Party financing needs a serious reform
The flaws in the Party Financing Act point to possible areas of action
Predictably, the recent revelations concerning political party funding have degenerated into an unsightly partisan squabble.
Up to a point, they have also been overshadowed by the equally predictable collapse of Dwejra’s famous Azure Window. But while the latter was arguably unavoidable, the same cannot be said for the former.
Party financing has been at the forefront of political discourse for well over a decade. When the House unanimously approved a new party financing bill in 2015, it was under pressure from the Council of Europe’s Group of States against Corruption (Greco): which had been calling for a law to make it mandatory for political parties to declare donations above certain amounts, and also to disclose the identity of donors.
The same recommendations urged the Maltese government to ensure that donations from unknown sources should be banned, and that political parties should keep proper accounting and auditing systems. Similar concerns had been raised locally by the Galdes Commission, which had (among other points) proposed capping of electoral expenses as long ago as 1995.
With the advent of a new law enacted last year, one would have thought the matter was now subject to proper regulations, checks and balances. It is therefore distressing to see that the much touted ‘Party Financing Law’ has proved so toothless in its first year of operation.
But this failure also underscores the sheer extent of the problem. Unfortunately, it goes far beyond how one or both parties actually fund their campaigns and internal operations – including executive salaries. ‘Secret donations by businesses’ represent only the tip of the iceberg. The real issue that has so far been avoided concerns the wider culture that views politics as a means to a financial end.
From this perspective, the actual political fall-out from the DB Group’s revelations is broader than its effect on the Nationalist Party.
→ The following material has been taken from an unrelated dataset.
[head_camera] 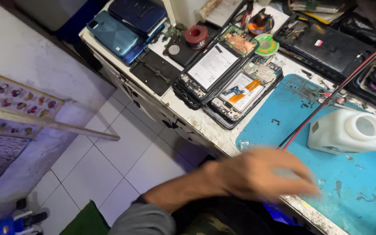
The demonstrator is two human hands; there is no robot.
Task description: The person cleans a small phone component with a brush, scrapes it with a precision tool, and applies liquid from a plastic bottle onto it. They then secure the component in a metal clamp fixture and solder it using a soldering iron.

We are not talking here about an issue over which one party is at fault while the other isn’t. There may be differences regarding the details of the two parties’ modus operandi, but the actual problem concerns their respective dependence on links with powerful business interests.
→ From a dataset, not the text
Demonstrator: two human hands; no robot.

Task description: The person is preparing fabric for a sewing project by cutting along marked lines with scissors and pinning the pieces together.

While there is broad agreement that political parties need external sources of funding, there is equally broad consensus that this should be transparent and fully accountable. This was the entire purpose of the new law... a law which has manifestly failed, for reasons that were also predictable.
Though commendable in its intentions, the law made two cardinal mistakes. It allowed too much discretion to the parties, almost to the extent of making enrolment with the Party Financing Commission ‘optional’; and two, it placed the Commission under the aegis of the Electoral Commission... which is itself politically appointed.
To date, it is unclear whether the Commission is empowered to investigate alleged breaches of the Party Financing Law. If it does have the powers to do, it could be argued – as, ironically, has been argued in the wake of the Beppe Fenech Adami allegations – that the institution might quail when it comes to investigating its own superiors.
All this illustrates one of the chief obstacles to an effective reform. Political parties cannot be expected to regulate themselves, without building escape routes into the system.
Instead of bickering about whose party is guiltier of such shortcomings, it would behove the Prime Minister and Opposition leader – for the sake of a genuine clean-up, if not for their own partisan interests – to give serious thought to how to solve, once and for all, a problem that is sapping confidence in both parties.
The flaws in the Party Financing Act point to possible areas of action. Party financing rules should be made stricter, including the obligation to disclose individual donors’ names with the exception of smaller donations as well as publishing accounts of companies owned by parties.
But reforms are needed elsewhere too. It has been suggested that a part-time Parliament leaves our MPs too reliant on additional income, and this creates additional (up to a point unavoidable) conflicts of interest.
Ideally, being an MP should be a full-time occupation; and while the issue will no doubt be controversial, we must also consider a revision of salaries for Cabinet ministers.
But this must be counterbalanced by an enforceable code of ethics with strict rules on directorships, company ownership, trusts, etc. while the Parliamentary Select Committee for standards, ethics and proper behaviour in public life was a welcome initiative, it remains a case of MPs investigating MPs. Other approaches, including strengthening the autonomy of the Speaker, might be considered.
More urgently, the current declaration of assets must be reformed to become mandatory, and subject to the same perjury/contempt regulations as any other sworn statement. It should also include a strict declaration of individual earnings, gifts, possessions, etc. including spousal earnings.
Likewise, a revolving doors policy for Cabinet ministers is a must: supported by a payment system for ministers who are no longer in the Cabinet, and would have to endure a 12-month ‘cooling-off’ period before entering private employment directly related to their previous job.
But for any of this to happen, the parties must acknowledge that they are part of the problem themselves, and accept to change accordingly.